I am trying to append jpg file paths to a pre-existing text list if the path is not already present. I am also trying to treat the list as bytes-like to be a little more efficient.

I was able to use the following bit of code to create and append a list based on search results:

#----> Variables

jpg_index = "/path/to/list_of_jpgs"

search_locations = ["path/to/folder/a", "path/to/folder/b"]

#---> Code 

#does my path exist
if os.path.exists(jpg_index):
    #for-loop to check all given search locations
    for search_location in search_locations:
        #find paths ending with jpg
        for path in Path(search_location).rglob('*.jpg'):
            #Open the index file / jpg list and append paths
            with open(jpg_index, 'a') as filehandle:
                filehandle.writelines('%s\n' % path)

However, when I try to check a pre-existing text to see whether new paths should be added, nothing seems to happen.

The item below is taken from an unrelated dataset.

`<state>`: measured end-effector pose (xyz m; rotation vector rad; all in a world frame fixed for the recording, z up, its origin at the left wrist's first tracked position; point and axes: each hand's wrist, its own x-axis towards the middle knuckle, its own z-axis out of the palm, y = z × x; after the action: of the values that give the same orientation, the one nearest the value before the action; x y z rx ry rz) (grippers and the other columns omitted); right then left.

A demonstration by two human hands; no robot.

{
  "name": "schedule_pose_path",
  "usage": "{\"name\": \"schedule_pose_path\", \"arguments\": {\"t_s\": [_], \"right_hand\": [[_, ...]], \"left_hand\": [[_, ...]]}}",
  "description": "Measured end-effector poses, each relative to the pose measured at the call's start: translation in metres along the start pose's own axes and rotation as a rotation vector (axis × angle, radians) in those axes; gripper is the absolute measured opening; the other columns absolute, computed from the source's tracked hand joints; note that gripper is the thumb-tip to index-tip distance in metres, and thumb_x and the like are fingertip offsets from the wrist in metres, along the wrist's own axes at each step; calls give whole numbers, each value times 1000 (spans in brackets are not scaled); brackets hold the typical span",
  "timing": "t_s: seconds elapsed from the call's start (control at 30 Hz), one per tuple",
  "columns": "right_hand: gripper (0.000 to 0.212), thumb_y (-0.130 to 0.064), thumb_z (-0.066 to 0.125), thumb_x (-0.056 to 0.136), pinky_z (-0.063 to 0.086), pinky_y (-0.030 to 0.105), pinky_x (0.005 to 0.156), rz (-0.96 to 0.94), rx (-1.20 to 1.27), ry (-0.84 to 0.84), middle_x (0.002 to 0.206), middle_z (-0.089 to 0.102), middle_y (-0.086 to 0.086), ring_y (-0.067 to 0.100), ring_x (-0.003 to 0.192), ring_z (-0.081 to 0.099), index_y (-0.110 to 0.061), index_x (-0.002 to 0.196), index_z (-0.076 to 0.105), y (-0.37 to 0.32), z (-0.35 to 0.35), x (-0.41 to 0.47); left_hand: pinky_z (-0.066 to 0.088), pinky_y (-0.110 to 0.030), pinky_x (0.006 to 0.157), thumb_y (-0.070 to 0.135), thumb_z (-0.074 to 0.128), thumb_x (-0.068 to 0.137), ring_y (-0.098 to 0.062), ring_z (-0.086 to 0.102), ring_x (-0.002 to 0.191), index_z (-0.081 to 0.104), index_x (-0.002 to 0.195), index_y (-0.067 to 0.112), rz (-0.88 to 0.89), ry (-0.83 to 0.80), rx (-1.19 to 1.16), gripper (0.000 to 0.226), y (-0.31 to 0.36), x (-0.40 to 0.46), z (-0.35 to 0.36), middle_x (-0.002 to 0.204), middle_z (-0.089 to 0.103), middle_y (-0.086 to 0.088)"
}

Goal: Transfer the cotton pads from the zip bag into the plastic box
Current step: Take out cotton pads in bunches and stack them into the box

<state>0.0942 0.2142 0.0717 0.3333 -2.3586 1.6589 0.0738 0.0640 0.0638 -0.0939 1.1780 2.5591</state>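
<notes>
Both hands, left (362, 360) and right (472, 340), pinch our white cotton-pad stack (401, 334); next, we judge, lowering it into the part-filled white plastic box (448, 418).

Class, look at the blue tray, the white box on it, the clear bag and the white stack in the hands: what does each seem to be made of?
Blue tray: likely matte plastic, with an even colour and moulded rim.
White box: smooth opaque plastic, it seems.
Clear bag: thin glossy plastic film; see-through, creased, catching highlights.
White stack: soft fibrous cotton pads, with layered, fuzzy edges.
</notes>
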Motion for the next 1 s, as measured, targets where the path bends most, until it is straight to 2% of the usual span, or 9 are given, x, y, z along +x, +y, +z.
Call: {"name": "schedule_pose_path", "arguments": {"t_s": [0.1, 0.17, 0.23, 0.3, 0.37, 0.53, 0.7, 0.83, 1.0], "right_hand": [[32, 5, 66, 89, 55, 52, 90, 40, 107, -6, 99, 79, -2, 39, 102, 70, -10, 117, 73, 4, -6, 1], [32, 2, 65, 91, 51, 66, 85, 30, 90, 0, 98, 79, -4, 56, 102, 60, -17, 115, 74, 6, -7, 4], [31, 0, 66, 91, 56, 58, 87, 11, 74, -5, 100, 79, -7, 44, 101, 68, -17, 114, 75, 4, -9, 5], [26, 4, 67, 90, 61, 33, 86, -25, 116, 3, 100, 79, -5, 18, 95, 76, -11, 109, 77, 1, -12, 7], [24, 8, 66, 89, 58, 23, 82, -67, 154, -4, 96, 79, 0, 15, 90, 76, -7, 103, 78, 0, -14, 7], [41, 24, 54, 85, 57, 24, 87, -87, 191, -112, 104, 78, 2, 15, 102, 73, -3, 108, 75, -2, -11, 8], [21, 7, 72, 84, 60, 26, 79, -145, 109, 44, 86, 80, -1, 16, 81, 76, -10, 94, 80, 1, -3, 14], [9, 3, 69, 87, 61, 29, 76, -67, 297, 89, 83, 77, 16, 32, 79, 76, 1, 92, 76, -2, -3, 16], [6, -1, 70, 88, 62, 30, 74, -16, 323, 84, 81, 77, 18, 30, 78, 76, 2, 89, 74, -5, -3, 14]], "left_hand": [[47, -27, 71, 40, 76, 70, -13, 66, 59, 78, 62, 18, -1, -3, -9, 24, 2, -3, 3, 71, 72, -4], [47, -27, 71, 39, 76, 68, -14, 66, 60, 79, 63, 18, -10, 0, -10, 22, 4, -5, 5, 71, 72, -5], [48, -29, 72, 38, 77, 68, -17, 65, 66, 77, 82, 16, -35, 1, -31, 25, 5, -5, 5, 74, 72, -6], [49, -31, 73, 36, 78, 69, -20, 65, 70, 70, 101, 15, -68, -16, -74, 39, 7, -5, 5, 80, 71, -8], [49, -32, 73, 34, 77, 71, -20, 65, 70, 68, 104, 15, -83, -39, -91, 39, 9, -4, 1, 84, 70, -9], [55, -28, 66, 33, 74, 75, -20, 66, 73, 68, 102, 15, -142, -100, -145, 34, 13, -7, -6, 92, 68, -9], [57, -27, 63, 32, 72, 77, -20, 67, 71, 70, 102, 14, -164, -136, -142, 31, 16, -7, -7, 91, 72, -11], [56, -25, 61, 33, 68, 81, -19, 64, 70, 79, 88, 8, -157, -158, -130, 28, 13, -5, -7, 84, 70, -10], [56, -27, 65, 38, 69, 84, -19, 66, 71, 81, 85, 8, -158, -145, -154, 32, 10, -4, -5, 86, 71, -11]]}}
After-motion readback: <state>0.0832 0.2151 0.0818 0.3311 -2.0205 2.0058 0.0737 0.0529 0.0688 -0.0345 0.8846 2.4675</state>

I am trying the variations of the following:

#----> Variables

jpg_index = "/path/to/list_of_jpgs"

search_locations = ["path/to/folder/a", "path/to/folder/b"]

#---> Code 

#does my path exist
if os.path.exists(jpg_index):
    #for-loop to check all given search locations
    for search_location in search_locations:
        #find paths ending with jpg
        for path in Path(search_location).rglob('*.jpg'):
            #Open the jpg_index so it can be scanned for matches
            with open(jpg_index, 'rb', 0) as file, \
                mmap.mmap(file.fileno(), 0, access=mmap.ACCESS_READ) as s:
                    #proceed if no matches are found
                    if s.find(b'path') != -1:
                    #Open the index file / jpg list and append paths
                        with open(jpg_index, 'a') as filehandle:
                            filehandle.writelines('%s\n' % path)

I have tried various other solutions, such as shuffling where I start the check using mmap, trying to avoid using with open twice and also I am certain it is checking for the string 'path' not actually looking at my paths.

Frequently however I get no error messages so it's hard to move forward. Evidently it's working, but not as I want it to.

#---> Modules (c&p from top of code)

import os
import pathlib
import glob, os
from pathlib import Path   
import os.path
from os import path
import mmap

EDIT:

I have also tried to implement the answer given by @skywallkee and changed the code to:

if os.path.exists(jpg_index):
    for search_location in search_locations:
        for path in Path(search_location).rglob('*.jpg'):
            mmap.mmap(file.fileno(), 0, access=mmap.ACCESS_READ) as s:
                if s.find(str.encode(path.__str__())) < 0:
                    with open(jpg_index, 'a') as filehandle:
                        filehandle.writelines('%s\n' % path)

This, however, gives the error

    mmap.mmap(file.fileno(), 0, access=mmap.ACCESS_READ) as s:
                                                         ^
SyntaxError: invalid syntax

Where have I gone wrong here? (I am on Mac, using Atom with the Hydrogen module.)

Edit 2:

I deleted too much, skywallkee's explanation was great, see his Pastebin for his solution without my mistakes.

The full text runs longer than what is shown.